Instructions for the task
Lines of the material that include the string "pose" should be returned.

Data

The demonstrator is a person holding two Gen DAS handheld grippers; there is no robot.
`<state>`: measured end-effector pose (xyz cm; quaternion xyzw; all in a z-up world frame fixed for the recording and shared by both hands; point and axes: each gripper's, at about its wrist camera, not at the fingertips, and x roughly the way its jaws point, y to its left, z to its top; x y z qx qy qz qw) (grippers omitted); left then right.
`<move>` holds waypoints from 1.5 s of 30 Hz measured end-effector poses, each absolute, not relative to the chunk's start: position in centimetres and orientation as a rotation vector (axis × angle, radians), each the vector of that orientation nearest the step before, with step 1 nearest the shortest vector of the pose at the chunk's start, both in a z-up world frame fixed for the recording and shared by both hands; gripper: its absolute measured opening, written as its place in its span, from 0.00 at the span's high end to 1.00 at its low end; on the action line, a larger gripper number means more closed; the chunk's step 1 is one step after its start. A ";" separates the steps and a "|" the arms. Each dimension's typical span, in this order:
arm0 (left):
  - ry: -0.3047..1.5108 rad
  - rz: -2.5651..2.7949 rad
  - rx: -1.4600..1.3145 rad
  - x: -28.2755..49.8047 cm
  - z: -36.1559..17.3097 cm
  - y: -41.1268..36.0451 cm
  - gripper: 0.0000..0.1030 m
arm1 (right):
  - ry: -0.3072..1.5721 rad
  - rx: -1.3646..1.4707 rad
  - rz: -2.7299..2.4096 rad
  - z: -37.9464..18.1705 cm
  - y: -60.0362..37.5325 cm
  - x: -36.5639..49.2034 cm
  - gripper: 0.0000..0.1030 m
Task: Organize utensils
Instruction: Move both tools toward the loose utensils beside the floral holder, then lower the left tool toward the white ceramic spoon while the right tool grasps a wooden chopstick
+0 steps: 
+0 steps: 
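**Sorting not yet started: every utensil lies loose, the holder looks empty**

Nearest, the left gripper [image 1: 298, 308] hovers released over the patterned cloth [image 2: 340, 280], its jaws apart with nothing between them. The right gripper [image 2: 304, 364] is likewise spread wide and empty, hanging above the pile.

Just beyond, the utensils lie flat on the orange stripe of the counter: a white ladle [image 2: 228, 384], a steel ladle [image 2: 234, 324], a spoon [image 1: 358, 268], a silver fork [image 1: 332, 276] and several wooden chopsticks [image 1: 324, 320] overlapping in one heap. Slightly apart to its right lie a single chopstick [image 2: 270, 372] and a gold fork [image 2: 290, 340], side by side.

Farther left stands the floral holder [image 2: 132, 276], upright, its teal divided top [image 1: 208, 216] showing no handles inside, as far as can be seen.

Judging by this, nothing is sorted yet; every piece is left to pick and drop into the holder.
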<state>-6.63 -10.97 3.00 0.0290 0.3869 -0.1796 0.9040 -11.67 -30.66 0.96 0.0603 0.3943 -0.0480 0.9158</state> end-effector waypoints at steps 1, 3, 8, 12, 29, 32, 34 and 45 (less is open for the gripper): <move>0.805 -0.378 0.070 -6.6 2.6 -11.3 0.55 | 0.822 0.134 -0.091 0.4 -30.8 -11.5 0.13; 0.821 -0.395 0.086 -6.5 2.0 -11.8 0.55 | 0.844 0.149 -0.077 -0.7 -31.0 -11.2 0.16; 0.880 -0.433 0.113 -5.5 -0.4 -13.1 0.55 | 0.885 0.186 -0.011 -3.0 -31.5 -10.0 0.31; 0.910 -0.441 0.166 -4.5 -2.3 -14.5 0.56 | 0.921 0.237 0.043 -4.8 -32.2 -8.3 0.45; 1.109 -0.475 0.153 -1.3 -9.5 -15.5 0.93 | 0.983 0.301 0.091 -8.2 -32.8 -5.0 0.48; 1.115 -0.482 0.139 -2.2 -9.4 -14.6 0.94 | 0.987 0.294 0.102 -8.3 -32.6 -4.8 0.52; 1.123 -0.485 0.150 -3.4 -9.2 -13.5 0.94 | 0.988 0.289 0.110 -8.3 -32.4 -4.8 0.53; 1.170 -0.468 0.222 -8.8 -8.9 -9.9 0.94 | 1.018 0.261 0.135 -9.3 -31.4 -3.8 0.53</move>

Response to the exercise
`<state>`: measured end-effector pose (xyz cm; quaternion xyzw; all in a z-up world frame fixed for the recording and shared by both hands; point and axes: each gripper's, at about its wrist camera, not at the fingertips, and x roughly the way its jaws point, y to its left, z to its top; x y z qx qy qz qw) (grippers omitted); left then right.
`<move>` holds waypoints from 1.5 s of 30 Hz measured end-effector poses, each absolute, not relative to the chunk's start: position in centimetres and orientation as a rotation vector (axis × angle, radians), each the vector of that orientation nearest the step before, with step 1 nearest the shortest vector of the pose at the chunk's start, both in a z-up world frame fixed for the recording and shared by both hands; gripper: its absolute measured opening, written as its place in its span, from 0.00 at the span's high end to 1.00 at its low end; on the action line, a larger gripper number means more closed; the chunk's step 1 is one step after its start. A ";" separates the steps and a "|" the arms. Each dimension's typical span, in this order:

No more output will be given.